EXERCISE REQUIREMENTS: Set down each line of the data below exactly as it stands, dropping the pictures.

DATASET EXCERPT:
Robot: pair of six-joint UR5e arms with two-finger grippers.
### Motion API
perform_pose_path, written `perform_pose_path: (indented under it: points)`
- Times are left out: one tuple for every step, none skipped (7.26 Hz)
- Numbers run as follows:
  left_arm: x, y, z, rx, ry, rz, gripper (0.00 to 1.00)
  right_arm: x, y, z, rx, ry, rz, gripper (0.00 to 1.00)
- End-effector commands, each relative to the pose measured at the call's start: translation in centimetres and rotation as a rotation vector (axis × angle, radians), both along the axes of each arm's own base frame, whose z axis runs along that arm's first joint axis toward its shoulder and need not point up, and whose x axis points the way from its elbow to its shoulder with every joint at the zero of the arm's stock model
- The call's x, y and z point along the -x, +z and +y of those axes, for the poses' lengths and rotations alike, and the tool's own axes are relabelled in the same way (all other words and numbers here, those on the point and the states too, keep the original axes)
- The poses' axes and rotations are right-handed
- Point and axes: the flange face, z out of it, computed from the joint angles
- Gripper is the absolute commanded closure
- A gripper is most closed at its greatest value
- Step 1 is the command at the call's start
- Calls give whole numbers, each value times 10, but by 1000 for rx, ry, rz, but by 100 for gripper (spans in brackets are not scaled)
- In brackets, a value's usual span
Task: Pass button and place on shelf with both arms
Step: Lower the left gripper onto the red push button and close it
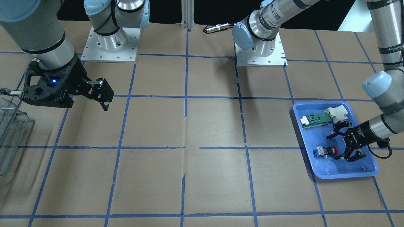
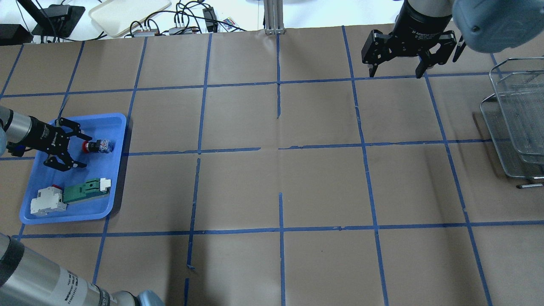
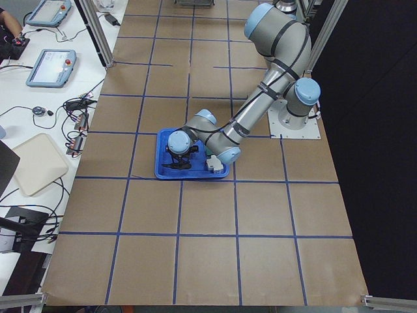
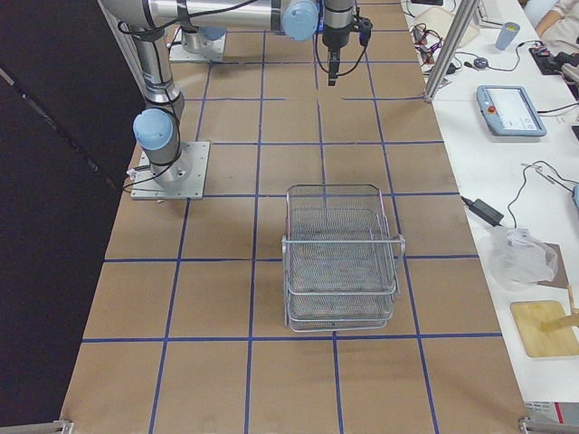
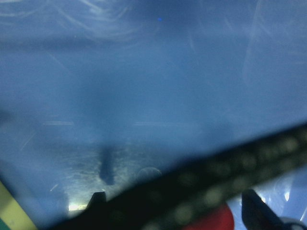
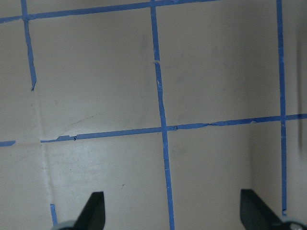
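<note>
Brown paper desk (image 2: 297,191) ruled into squares by blue tape. At the robot's right end stands the wire shelf (image 4: 339,262), with nothing seen in it; at the left end lies a blue tray (image 2: 117,121) holding a green part (image 2: 85,190), a white block (image 2: 46,202) and the button (image 2: 98,146), which lies on its side with its red cap toward the left gripper (image 2: 85,151). The step in hand appears to be the first pick. To do it well, the fingers should close on the black collar or rear block rather than the rounded cap, which may slip, and leave one end free for the hand-over. The left gripper is spread wide, low in the tray, one finger on either side of the cap; contact cannot be judged, the wrist view being blurred. The right gripper (image 2: 396,70) hangs above the desk near the shelf, wide and holding nothing.
</note>
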Motion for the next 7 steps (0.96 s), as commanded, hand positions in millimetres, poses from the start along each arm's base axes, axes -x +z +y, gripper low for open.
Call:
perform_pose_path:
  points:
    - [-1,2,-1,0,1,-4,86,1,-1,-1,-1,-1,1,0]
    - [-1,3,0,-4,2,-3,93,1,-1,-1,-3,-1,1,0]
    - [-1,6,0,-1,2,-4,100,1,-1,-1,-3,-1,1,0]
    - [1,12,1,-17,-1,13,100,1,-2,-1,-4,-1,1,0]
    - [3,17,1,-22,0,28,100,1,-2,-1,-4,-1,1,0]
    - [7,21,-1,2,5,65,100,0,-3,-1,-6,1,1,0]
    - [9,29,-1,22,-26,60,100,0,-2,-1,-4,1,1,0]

RESULT:
Robot: pair of six-joint UR5e arms with two-finger grippers.
### Motion API
perform_pose_path, written `perform_pose_path: (indented under it: points)`
- Times are left out: one tuple for every step, none skipped (7.26 Hz)
- Numbers run as follows:
  left_arm: x, y, z, rx, ry, rz, gripper (0.00 to 1.00)
  right_arm: x, y, z, rx, ry, rz, gripper (0.00 to 1.00)
- End-effector commands, each relative to the pose measured at the call's start: translation in centimetres and rotation as a rotation vector (axis × angle, radians), both along the axes of each arm's own base frame, whose z axis runs along that arm's first joint axis toward its shoulder and need not point up, and whose x axis points the way from its elbow to its shoulder with every joint at the zero of the arm's stock model
- The call's x, y and z point along the -x, +z and +y of those axes, for the poses' lengths and rotations alike, and the tool's own axes are relabelled in the same way (all other words and numbers here, those on the point and the states too, keep the original axes)
- The poses' axes and rotations are right-handed
- Point and axes: the flange face, z out of it, computed from the joint angles
- Gripper is the absolute commanded closure
- A gripper is most closed at its greatest value
- Step 1 is the command at the call's start
- Calls give whole numbers, each value times 10, but by 1000 for rx, ry, rz, but by 100 for gripper (spans in brackets are not scaled)
- In brackets, a value's usual span
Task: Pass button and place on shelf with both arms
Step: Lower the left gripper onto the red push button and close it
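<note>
Brown paper desk (image 2: 297,191) ruled into squares by blue tape. At the robot's right end stands the wire shelf (image 4: 339,262), with nothing seen in it; at the left end lies a blue tray (image 2: 117,121) holding a green part (image 2: 85,190), a white block (image 2: 46,202) and the button (image 2: 98,146), which lies on its side with its red cap toward the left gripper (image 2: 85,151). The step in hand appears to be the first pick. To do it well, the fingers should close on the black collar or rear block rather than the rounded cap, which may slip, and leave one end free for the hand-over. The left gripper is spread wide, low in the tray, one finger on either side of the cap; contact cannot be judged, the wrist view being blurred. The right gripper (image 2: 396,70) hangs above the desk near the shelf, wide and holding nothing.
</note>
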Motion for the next 7 steps (0.96 s), as commanded, hand positions in millimetres, poses from the start along each arm's base axes, axes -x +z +y, gripper low for open.
Call:
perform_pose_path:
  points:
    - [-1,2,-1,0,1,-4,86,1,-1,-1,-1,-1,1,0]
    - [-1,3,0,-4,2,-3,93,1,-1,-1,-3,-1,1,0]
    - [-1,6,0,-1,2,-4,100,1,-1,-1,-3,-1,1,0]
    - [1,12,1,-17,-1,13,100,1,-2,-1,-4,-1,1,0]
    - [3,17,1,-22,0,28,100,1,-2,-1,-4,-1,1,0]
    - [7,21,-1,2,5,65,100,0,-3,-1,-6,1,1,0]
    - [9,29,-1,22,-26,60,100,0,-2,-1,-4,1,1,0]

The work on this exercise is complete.